HEAVE MEDIA: covers everything from the biggest names in the music scene to up and coming acts. Posting multiple times a day, the folks at HEAVEmedia share their finds on the best interviews, album reviews, and indie music news. Additionally, the site features a streaming MP3 player and weekly HD vodcasts. Outside the Internet HEAVEmedia also provides live concerts featuring both local and national acts.

LOST IN CONCERT: A unique music site in that it is centered around not words, but images, Lost in Concert focuses its content on live music photography from a variety of photographers with the goal to capture the experience of a concert with a single shot.

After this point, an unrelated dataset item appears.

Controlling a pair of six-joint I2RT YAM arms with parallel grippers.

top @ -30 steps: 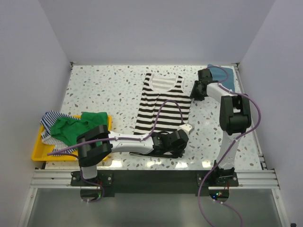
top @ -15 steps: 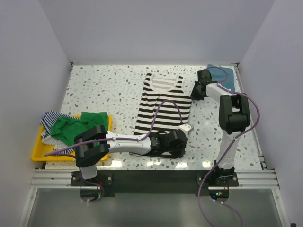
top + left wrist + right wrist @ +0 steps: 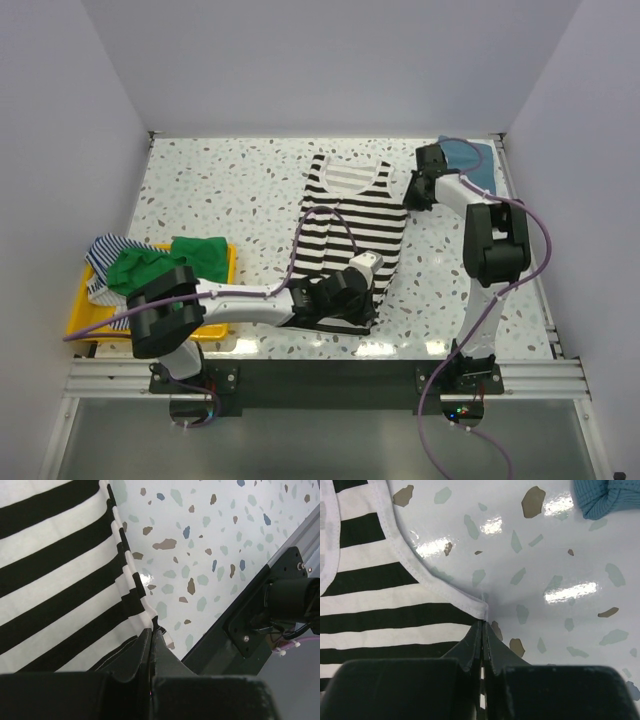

LOUD LOOP PRESS: Catering specifically to Chicagoans with music news that impacts their fair city, Loud Loop Press keeps things as hyper-local as possible with their collection of album reviews, live show reviews, commentaries, and music news.

REVIEWSIC: With the intention of uniting new music with new listeners, Reviewsic is a Chicago based blog that writes album, show, and artist reviews, with daily posts delivering music news and exclusive interviews. Run by Samantha Gordon, former host to 98.3FM’s Jstreet Radio and WRBC’s The Mixtape, Reviewsic has a focus on up and coming Chicago locals, as well as not-so-local international burgeoning bands.

SECRET NOTE: A concert -goers blog that also includes band interviews, weekly show listings and a monthly playlist, Secret note’s meat and potatoes is providing live show reviews for the Chicago music lover.

WINDY CITY ROCK: Showing its namesake lots of love, Windy City Rock focus on the Chicago music scene with local reviews, band profiles, event information, and relevant articles about Chicago music past and present.

YOU ME AND EVERYBODY: A podcast that focuses on Chicago culture, Esmeralda Leon and Brendan Wetherbee are live Monday nights at the Hungry Brain, located at 2319 W Belmont. You, Me, Them, Everybody also features new and old songs from the Windy City on the You, Me, Them, Everybody Chicago Music Podcast, which is available for free on iTunes.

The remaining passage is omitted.